Русский потянулся в карман, англичанин напрягся. Но русский достал только кусок булки, и начал крошить его для чаек. Чайки ловили хлеб, который русский им бросал на лету.
— Знаешь, в чем разница между вами и нами, Дэвид? Долгое время мы пытались доказать, что мы — цивилизованная страна, что с нами можно иметь дело. А вы ничего не пытались и не пытаетесь доказать, поскольку ваша цивилизованность предполагается, так?
…
— Потому мы, пользуясь футбольной терминологией, играли по правилам. В то время как вы — нет. От того мы пропускали мячи. Но это закончилось. Мы больше не пытаемся выглядеть цивилизованной страной. И нам плевать, что о нас подумают.
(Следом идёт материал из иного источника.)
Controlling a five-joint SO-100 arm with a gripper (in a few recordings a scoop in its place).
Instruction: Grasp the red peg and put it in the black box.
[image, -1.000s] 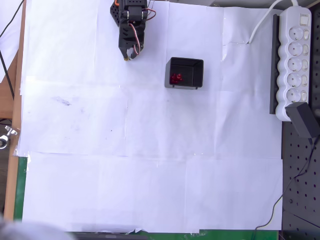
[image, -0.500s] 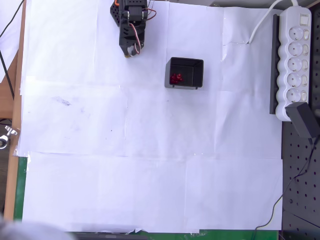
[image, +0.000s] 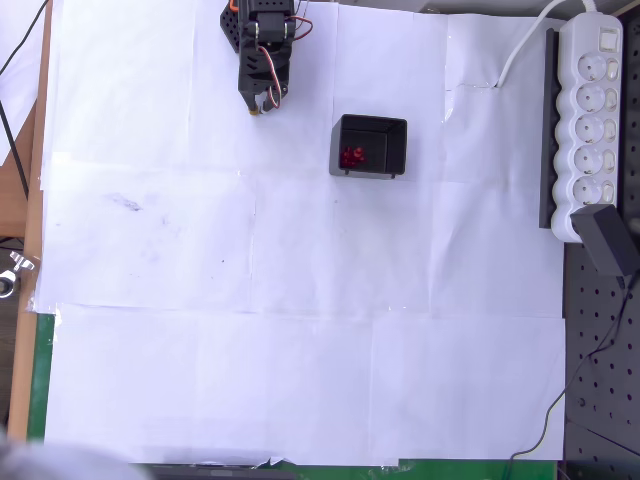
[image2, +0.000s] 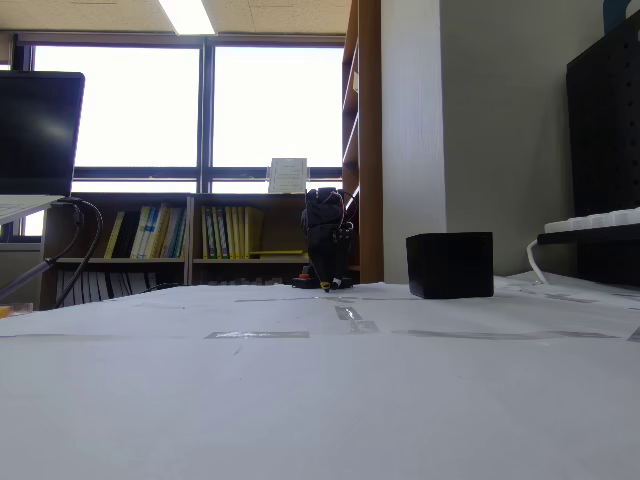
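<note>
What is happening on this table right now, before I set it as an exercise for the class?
A small robot arm sits folded near the top edge of the white paper-covered table, its gripper pointing down at the paper and holding nothing that can be seen. To its right in the overhead view stands the black box, apart from the arm, with a cluster of red pegs already lying inside. A white power strip lies at the right edge. It looks as if the placing is done.

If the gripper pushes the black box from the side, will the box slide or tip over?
The black box would probably slide rather than tip: in the fixed view it looks squat, wider than tall. It stands on smooth white paper, so grip is likely low. The red pegs inside seem too small to anchor it.
</note>
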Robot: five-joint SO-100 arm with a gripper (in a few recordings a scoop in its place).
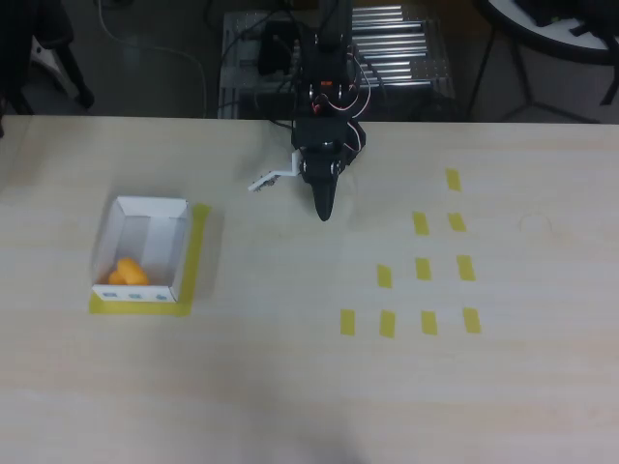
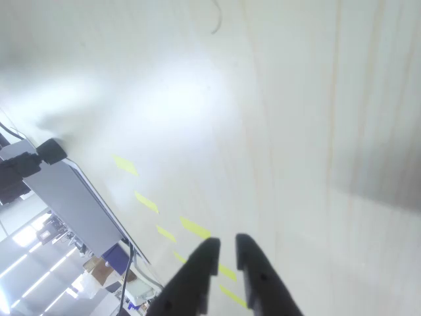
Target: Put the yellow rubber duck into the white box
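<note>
One yellow rubber duck [image 1: 128, 274], partly hidden by the white box [image 1: 141, 292] wall; jaws nearly together, empty

Black arm [image 1: 326, 145] reaches in from the table's far edge [image 1: 193, 118], folded close to its base. Gripper [image 1: 324, 208] points toward the table's middle, above the surface, fingers [image 2: 197, 273] nearly together, nothing between them.
</note>
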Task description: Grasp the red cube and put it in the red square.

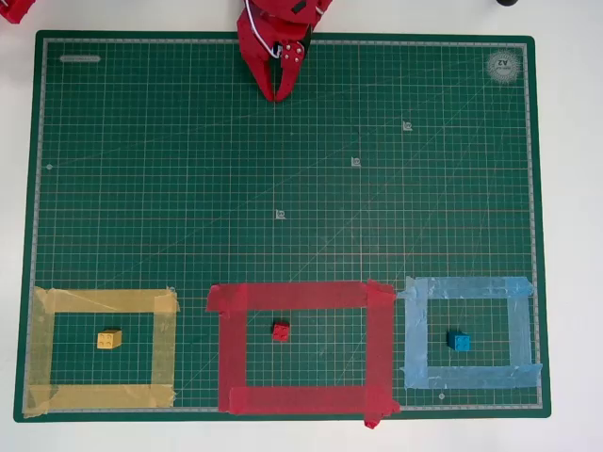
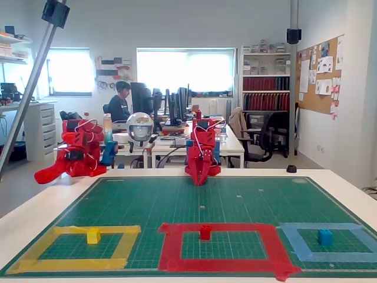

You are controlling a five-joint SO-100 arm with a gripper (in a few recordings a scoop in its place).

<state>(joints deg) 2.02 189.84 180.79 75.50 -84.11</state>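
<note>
Red cube (image 1: 281, 330) rests inside red square (image 1: 301, 348), placement apparently complete; gripper (image 1: 280, 92) parked well apart at the mat's far edge, jaws closed, empty.

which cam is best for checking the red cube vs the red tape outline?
Overhead view. It shows the red cube inside the red square with green mat visible on every side, clear of the tape. The fixed view shows the cube from low in front; the foreshortened outline makes its gap to the far strip hard to judge.
</note>
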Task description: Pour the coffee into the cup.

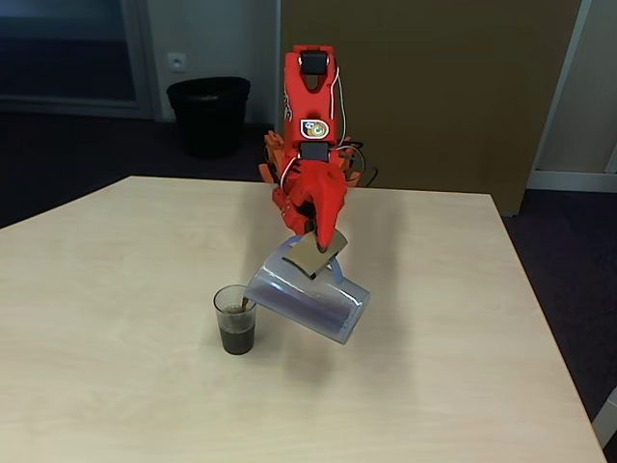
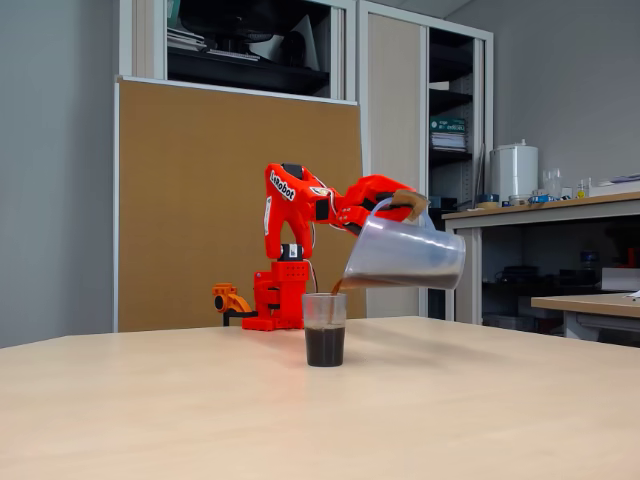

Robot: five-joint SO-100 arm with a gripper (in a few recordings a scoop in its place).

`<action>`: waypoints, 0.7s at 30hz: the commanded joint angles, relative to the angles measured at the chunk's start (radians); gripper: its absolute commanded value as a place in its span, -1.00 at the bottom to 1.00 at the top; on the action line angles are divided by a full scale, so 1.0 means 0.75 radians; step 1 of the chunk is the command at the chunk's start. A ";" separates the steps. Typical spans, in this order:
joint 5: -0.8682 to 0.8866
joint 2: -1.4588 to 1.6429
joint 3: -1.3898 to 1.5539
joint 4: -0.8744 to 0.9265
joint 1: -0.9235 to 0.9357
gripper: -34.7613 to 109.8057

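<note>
Clamped on the flat handle of one translucent jug (image 1: 310,299), the red gripper (image 1: 320,241) holds it tilted, spout down over the rim of one clear cup (image 1: 235,320). That cup stands upright on the pale table (image 1: 116,289), about half full of dark coffee (image 1: 237,339). From the side, a fixed view shows a thin dark stream at the spout (image 2: 337,287) running into the cup and a dark band of liquid along the jug's lower wall. One black bin (image 1: 208,114) stands on the floor behind the table.
</note>
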 commanded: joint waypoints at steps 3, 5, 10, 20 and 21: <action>0.027 0.088 0.000 -0.047 0.000 -0.52; 0.027 0.088 0.000 -0.049 0.000 -0.52; 0.029 0.088 0.004 -0.051 0.002 -0.52; 0.041 0.110 0.020 -0.051 0.006 -0.52; 0.041 0.110 0.020 -0.051 0.004 -0.52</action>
Нам больше нечего терять. Детанта больше нет. Доверия больше нет. Есть только Черный тюльпан. И пока он есть — вы тоже будете терять своих сыновей. Как мы теряем своих.
— А ты уверен, что вам нечего терять? — зло сказал англичанин
— Намекаешь на то что организуешь теракт у нас?
— Я этого не говорил.
— Но намекнул. Что ж, попробуй. Скорее всего, у тебя ничего не получится. Но если даже и получится…
…
— Знаешь, у меня есть сын. Он живет с матерью в Ленинграде. Он комсомолец, но покупает на черном рынке пластинки Битлс и слушает их.
— Я мог бы привезти, если бы ты сказал.
— Знаю. Но не в этом дело. Поколение моего сына не видит в вас врага. Оно видит только джинсы и Битлс. Может, хорошо если увидит?
Москва, Ходынское поле. Основное здание ГРУ ГШ. 20 июля 1988 года
— Долбо…ы.
Короткое слово… русский язык полон такими вот богатыми смыслом словами, способными передать целую гамму чувств и эмоций одним словом.
— Как вам только в голову такое, б… пришло.
— Другого выхода не было, товарищ полковник.
— Был приказ, твою мать! И ты его нарушил! Ты и Бахметьев! Но про него отдельный разговор, а сейчас речь о тебе.
— Другого выхода не было, — упорно повторил Николай.